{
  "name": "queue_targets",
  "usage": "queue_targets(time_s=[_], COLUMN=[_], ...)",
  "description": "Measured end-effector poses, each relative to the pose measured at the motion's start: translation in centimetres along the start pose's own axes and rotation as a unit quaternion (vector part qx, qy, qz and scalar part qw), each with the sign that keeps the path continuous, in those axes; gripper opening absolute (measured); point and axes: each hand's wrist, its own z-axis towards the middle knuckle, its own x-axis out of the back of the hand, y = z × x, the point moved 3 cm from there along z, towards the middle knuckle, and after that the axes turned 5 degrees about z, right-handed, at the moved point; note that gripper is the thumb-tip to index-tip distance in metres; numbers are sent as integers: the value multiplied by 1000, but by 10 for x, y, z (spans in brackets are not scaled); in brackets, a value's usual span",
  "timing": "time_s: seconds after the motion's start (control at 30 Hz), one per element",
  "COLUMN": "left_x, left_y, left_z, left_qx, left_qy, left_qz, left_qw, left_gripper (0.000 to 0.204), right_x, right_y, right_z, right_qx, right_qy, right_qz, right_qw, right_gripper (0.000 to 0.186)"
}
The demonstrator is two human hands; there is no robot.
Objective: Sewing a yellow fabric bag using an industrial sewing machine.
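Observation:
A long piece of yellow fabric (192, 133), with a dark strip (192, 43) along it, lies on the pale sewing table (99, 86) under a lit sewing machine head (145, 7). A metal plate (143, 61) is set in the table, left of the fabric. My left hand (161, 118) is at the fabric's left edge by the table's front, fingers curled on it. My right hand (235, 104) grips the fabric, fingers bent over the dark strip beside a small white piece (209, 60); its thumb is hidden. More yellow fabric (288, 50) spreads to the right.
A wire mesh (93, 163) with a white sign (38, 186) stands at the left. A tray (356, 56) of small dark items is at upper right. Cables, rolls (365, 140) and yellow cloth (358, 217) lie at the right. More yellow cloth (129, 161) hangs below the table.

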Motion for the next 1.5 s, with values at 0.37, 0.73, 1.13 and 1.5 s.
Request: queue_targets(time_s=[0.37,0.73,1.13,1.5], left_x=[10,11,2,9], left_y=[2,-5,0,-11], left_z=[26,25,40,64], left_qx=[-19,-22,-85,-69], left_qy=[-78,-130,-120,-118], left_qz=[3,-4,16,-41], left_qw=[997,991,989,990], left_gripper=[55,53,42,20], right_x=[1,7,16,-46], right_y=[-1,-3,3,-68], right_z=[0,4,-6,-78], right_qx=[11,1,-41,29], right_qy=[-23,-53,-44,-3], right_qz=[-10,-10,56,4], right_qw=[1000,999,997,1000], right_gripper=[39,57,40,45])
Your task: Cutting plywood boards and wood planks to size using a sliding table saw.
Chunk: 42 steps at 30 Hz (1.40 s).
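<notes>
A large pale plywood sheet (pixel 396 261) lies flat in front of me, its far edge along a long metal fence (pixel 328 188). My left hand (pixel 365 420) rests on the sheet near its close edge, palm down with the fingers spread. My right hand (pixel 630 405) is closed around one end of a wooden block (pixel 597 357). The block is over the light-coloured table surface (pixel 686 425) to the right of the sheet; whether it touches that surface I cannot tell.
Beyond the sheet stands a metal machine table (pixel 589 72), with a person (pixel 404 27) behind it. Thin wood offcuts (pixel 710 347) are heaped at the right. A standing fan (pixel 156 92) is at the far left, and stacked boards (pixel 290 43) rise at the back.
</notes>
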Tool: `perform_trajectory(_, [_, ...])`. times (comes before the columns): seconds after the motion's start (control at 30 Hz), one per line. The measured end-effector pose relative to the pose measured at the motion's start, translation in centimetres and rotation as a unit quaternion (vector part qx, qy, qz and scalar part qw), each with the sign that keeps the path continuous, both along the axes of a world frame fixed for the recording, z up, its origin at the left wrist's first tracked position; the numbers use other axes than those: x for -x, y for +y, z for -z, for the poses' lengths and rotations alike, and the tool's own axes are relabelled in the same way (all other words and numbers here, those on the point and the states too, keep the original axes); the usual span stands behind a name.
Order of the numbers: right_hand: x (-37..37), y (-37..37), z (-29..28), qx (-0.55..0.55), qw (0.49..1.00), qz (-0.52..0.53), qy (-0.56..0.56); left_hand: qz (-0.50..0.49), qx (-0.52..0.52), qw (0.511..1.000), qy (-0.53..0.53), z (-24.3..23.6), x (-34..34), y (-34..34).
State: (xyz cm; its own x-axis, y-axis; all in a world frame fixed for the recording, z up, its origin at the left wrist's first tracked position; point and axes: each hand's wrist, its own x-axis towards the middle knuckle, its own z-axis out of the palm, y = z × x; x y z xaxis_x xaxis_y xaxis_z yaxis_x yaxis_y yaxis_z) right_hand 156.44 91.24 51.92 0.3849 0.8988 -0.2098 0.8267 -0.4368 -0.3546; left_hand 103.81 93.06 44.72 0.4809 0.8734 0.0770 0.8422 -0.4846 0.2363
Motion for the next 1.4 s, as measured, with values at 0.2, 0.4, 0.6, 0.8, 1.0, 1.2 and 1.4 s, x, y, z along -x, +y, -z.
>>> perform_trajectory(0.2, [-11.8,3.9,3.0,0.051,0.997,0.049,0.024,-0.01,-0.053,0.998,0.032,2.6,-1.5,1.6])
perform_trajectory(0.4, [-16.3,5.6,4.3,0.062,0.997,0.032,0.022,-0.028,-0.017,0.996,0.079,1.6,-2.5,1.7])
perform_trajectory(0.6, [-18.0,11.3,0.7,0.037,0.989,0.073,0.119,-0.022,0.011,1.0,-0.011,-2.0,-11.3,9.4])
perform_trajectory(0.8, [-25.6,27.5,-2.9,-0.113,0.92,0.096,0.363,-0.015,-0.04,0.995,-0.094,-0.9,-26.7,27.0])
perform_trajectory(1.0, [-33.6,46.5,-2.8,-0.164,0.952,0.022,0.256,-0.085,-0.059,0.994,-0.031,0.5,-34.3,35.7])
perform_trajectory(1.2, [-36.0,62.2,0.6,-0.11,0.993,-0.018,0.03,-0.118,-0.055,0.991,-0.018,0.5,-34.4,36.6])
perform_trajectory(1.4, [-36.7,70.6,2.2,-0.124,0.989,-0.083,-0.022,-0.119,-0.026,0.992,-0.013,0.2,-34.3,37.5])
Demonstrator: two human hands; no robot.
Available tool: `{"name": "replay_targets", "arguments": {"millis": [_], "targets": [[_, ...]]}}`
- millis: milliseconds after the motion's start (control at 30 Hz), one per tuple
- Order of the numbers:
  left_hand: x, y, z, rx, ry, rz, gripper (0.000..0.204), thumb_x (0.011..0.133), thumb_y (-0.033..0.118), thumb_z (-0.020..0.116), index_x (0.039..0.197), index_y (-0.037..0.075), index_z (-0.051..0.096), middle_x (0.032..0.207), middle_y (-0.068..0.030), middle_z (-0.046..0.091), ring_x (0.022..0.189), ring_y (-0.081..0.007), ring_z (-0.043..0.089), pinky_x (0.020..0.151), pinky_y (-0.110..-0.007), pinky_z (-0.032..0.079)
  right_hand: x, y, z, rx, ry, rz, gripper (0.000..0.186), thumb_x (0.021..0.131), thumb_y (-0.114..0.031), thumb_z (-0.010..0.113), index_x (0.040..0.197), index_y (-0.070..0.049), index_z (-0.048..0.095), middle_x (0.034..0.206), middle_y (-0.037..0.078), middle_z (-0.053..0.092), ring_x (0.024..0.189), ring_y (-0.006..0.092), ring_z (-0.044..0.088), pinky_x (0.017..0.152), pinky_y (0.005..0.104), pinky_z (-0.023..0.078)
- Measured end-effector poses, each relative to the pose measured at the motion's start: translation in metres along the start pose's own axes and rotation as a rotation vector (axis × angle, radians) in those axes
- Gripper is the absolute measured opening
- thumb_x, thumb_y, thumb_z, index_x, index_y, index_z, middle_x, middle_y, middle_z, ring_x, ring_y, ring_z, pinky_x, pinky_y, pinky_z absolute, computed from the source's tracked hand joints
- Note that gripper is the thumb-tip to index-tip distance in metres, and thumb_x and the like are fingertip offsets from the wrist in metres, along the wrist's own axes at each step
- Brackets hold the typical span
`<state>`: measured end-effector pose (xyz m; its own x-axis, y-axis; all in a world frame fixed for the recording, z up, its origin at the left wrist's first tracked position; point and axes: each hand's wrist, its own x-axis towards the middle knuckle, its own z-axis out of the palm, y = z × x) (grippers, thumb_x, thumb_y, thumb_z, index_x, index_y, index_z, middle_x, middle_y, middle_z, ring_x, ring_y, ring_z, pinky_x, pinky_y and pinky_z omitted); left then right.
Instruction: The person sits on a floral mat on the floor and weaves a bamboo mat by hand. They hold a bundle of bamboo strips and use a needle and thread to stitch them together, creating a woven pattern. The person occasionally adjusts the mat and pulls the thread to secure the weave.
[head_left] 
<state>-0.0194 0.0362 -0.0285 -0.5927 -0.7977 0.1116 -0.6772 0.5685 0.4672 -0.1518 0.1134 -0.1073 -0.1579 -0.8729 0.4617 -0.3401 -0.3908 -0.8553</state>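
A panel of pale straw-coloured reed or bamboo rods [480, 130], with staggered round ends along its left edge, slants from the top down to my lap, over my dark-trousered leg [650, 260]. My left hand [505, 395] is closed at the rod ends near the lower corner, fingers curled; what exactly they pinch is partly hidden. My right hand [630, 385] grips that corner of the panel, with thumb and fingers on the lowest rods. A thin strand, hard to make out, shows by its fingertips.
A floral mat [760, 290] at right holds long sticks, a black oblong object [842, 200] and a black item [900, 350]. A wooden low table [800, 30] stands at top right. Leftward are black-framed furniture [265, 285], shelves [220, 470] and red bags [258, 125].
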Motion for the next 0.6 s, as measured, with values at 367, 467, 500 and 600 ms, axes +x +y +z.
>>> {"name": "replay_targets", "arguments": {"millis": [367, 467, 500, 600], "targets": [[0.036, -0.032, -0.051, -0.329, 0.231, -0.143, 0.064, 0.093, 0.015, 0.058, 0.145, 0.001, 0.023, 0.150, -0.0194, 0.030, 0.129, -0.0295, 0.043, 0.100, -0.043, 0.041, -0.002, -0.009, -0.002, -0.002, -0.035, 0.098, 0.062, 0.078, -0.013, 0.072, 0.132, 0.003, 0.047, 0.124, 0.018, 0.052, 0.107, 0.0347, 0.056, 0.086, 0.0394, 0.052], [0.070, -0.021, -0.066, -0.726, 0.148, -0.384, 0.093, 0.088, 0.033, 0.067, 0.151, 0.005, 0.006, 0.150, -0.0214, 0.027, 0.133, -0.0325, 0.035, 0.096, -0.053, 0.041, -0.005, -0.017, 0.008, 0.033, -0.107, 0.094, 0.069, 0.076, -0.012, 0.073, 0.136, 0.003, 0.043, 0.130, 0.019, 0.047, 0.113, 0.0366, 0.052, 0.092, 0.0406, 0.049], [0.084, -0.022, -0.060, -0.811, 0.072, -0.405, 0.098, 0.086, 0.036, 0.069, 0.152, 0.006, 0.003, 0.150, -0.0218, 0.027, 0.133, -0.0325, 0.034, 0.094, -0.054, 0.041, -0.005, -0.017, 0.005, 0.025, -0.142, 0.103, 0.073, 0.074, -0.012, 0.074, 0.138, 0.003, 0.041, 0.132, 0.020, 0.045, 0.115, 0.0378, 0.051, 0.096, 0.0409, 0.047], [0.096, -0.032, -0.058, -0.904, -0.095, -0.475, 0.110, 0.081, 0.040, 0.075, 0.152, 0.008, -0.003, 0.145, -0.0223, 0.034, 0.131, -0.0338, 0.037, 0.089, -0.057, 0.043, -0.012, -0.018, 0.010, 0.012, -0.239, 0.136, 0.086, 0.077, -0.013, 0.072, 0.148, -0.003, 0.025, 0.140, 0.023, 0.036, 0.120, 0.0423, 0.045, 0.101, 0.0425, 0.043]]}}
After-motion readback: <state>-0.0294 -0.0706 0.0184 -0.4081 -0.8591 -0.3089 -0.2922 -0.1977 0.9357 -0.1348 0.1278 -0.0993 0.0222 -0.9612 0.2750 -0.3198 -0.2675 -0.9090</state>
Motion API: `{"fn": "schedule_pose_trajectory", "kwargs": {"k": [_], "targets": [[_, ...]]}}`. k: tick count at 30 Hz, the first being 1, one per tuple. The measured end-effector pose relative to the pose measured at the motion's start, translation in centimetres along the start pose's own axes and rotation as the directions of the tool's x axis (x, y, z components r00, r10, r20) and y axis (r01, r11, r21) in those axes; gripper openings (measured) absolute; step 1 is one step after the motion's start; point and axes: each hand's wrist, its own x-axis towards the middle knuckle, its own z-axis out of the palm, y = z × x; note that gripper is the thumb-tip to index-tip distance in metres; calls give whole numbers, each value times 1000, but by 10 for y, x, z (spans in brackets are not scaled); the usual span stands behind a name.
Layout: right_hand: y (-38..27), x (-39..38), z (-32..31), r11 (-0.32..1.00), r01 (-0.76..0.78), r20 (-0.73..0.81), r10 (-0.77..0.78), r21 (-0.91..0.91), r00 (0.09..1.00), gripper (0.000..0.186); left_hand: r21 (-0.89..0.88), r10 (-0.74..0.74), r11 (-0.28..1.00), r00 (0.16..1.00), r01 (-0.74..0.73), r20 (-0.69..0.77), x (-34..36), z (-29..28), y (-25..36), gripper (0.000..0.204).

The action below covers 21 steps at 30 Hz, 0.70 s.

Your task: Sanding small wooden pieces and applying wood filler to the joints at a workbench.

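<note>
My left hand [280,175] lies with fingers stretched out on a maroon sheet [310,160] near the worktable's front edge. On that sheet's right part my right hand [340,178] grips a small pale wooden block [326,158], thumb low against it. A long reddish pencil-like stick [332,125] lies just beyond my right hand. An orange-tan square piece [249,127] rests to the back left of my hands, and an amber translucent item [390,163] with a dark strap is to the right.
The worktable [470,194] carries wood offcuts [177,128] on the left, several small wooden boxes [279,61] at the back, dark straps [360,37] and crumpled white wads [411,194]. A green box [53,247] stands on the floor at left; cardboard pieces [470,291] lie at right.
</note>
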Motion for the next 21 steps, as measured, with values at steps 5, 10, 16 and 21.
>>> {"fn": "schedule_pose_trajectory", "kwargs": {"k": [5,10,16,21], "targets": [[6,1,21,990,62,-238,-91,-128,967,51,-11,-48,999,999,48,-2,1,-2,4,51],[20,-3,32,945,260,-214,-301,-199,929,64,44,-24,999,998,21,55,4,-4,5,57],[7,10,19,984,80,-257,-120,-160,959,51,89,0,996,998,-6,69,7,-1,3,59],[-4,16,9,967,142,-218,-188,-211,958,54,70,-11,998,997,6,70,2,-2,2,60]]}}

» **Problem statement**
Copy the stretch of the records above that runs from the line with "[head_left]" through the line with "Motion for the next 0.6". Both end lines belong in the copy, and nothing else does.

» **Answer space**
[head_left] 
<state>-0.0194 0.0362 -0.0285 -0.5927 -0.7977 0.1116 -0.6772 0.5685 0.4672 -0.1518 0.1134 -0.1073 -0.1579 -0.8729 0.4617 -0.3401 -0.3908 -0.8553</state>
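A panel of pale straw-coloured reed or bamboo rods [480, 130], with staggered round ends along its left edge, slants from the top down to my lap, over my dark-trousered leg [650, 260]. My left hand [505, 395] is closed at the rod ends near the lower corner, fingers curled; what exactly they pinch is partly hidden. My right hand [630, 385] grips that corner of the panel, with thumb and fingers on the lowest rods. A thin strand, hard to make out, shows by its fingertips.
A floral mat [760, 290] at right holds long sticks, a black oblong object [842, 200] and a black item [900, 350]. A wooden low table [800, 30] stands at top right. Leftward are black-framed furniture [265, 285], shelves [220, 470] and red bags [258, 125].
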Motion for the next 0.6 s, as measured, with values at 367, 467, 500 and 600 ms, axes +x +y +z.

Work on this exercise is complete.